Scaling Infrastructure to Match Ingestion Workload

Firebolt's architecture decouples compute, storage, and metadata, allowing independent scaling of key architectural components (dig into the details of Firebolt’s architecture in our white paper). This decoupled design makes it simple to scale to any specific workload - ingest, ELT, INSERT, SELECT, and others - and achieve the desired price to performance ratio. With respect to data ingestion, we recommend that you scale out your engine (add nodes) if you want to improve ingestion time, as doing so takes advantage of Firebolt’s parallelism particularly when ingesting many files. You can learn more about engines here.
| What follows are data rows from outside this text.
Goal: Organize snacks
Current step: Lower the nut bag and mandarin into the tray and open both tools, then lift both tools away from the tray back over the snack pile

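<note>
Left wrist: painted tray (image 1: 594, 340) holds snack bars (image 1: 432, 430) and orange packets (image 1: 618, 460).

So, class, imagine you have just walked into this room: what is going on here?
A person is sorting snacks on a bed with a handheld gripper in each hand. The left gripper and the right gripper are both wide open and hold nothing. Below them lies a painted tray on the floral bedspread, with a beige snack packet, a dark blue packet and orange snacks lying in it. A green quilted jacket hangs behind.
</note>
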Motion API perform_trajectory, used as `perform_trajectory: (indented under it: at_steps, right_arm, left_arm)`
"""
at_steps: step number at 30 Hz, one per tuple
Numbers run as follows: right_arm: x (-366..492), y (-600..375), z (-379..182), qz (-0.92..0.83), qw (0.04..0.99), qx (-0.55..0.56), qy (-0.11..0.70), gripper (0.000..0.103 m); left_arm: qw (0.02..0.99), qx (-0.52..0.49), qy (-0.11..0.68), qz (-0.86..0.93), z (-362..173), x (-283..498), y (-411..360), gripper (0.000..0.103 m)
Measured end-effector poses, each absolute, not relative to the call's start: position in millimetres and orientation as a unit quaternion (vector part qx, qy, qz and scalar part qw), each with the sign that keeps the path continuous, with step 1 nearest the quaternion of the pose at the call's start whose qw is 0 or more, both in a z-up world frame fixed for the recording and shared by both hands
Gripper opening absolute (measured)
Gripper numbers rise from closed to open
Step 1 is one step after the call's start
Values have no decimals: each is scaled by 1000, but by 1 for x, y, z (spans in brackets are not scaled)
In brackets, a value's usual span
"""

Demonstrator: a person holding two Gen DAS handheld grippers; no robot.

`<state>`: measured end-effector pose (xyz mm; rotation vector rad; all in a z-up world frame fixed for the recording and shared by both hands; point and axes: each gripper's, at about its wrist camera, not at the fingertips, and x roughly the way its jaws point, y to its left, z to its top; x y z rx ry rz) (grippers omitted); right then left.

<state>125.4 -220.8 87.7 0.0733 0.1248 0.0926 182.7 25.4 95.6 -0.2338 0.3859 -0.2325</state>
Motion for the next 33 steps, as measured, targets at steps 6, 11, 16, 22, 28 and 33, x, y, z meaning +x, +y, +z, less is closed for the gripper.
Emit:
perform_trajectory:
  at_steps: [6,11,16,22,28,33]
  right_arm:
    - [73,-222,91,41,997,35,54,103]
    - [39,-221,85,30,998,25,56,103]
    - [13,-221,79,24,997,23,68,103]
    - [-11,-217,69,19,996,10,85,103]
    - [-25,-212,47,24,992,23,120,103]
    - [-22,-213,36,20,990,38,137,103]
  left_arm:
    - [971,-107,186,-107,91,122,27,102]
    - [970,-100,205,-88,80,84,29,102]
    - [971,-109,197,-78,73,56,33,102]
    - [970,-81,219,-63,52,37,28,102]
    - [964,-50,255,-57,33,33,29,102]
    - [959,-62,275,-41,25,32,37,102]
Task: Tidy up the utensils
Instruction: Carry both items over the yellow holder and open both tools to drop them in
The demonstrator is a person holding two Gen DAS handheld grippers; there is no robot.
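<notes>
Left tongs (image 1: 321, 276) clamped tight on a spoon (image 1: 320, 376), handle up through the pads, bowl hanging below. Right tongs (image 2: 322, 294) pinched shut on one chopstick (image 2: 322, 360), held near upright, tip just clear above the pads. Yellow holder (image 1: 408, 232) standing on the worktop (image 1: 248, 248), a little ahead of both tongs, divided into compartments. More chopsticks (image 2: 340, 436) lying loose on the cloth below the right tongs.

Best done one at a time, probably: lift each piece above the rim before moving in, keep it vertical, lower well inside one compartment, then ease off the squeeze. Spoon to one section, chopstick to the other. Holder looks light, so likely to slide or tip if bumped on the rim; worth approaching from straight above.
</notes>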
The following example syntax demonstrates how to scale out Firebolt engines to improve ingest performance on a small set of data. Identical to the previous example, the first query uses the smallest engine configuration possible: small engine with one node. To run this syntax, replace “my_engine” with the name of your engine.

--Changes engine size to type Small with one node
ALTER ENGINE my_engine SET TYPE = S NODES = 1;

-- Drop the playstats table if it exists. To reimport data, we'll need to drop the aggregating index as well, which is handled by the CASCADE parameter.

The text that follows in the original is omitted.